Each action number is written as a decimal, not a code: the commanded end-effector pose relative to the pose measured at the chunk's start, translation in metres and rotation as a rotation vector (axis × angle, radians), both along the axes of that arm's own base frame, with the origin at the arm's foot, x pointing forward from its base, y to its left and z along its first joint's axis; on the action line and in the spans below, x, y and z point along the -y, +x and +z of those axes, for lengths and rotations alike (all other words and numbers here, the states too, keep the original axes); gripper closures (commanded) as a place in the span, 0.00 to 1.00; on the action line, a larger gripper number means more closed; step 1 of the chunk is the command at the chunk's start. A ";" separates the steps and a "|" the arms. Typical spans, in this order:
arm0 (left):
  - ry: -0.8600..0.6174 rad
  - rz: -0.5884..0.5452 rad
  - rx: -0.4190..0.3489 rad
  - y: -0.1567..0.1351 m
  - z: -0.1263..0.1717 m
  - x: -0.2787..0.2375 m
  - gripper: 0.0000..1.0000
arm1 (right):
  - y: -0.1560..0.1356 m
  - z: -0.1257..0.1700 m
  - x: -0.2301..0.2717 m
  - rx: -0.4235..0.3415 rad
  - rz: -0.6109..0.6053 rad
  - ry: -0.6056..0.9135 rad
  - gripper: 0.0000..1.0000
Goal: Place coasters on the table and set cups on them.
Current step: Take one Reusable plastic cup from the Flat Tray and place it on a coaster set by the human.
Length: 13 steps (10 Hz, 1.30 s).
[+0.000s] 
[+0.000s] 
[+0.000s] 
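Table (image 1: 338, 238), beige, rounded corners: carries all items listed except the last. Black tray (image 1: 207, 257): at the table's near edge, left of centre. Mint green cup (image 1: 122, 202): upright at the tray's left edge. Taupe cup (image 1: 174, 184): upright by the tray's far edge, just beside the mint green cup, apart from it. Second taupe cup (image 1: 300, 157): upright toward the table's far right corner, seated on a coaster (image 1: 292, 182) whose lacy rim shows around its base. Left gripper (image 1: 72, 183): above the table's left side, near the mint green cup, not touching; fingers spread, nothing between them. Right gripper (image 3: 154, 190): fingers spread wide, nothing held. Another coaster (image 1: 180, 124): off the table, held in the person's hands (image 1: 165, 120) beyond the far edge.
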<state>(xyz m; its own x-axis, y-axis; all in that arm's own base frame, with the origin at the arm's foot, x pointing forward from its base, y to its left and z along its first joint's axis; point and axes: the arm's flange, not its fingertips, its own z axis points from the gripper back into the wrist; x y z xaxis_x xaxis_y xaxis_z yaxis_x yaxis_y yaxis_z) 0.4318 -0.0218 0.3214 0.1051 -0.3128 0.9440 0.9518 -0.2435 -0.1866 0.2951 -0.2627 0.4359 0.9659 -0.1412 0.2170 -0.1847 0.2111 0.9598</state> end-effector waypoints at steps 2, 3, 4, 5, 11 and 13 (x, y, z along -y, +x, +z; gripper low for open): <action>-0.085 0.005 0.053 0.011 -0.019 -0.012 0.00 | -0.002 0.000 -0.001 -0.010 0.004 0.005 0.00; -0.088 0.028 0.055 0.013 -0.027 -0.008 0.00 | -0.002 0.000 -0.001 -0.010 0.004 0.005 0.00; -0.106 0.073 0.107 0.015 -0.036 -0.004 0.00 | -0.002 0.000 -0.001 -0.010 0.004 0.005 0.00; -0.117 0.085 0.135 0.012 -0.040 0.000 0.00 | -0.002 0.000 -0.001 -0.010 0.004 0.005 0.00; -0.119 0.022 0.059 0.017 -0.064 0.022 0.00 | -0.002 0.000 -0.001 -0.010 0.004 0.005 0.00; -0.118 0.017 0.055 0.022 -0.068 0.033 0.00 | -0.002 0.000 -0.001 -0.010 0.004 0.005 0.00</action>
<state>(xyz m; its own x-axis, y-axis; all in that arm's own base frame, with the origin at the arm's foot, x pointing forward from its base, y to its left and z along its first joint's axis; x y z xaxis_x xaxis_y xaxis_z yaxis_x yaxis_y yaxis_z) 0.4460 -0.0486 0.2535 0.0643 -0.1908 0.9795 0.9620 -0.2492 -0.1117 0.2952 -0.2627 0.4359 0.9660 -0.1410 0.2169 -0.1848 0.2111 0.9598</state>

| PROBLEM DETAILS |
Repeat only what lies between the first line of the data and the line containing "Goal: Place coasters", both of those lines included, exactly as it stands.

| ANSWER BELOW |
Each action number is written as a decimal, not a code: the commanded end-effector pose relative to the pose measured at the chunk's start, translation in metres and rotation as a rotation vector (axis × angle, radians), both along the axes of that arm's own base frame, with the origin at the arm's foot, x pointing forward from its base, y to its left and z along its first joint's axis; on the action line and in the spans below, x, y and z point along the -y, +x and +z of those axes, for lengths and rotations alike (all other words and numbers here, the states too, keep the original axes); gripper closures (commanded) as a place in the span, 0.00 to 1.00; on the action line, a larger gripper number means more closed; step 1 of the chunk is the command at the chunk's start. A ";" separates the steps and a "|" the arms. Typical spans, in this order:
arm0 (left):
  - ry: -0.8600..0.6174 rad
  - rz: -0.5884..0.5452 rad
  - rx: -0.4190..0.3489 rad
  - y: -0.1567..0.1351 m
  - z: -0.1263..0.1717 m
  - x: -0.2787..0.2375 m
  - gripper: 0.0000..1.0000
arm1 (right):
  - y: -0.1560..0.1356 m
  - z: -0.1257..0.1700 m
  - x: -0.2301..0.2717 m
  - rx: -0.4235..0.3415 rad
  - rz: -0.6109..0.6053 rad
  - ry: -0.6056..0.9135 rad
  - gripper: 0.0000..1.0000
Goal: Place coasters on the table and set cups on them.

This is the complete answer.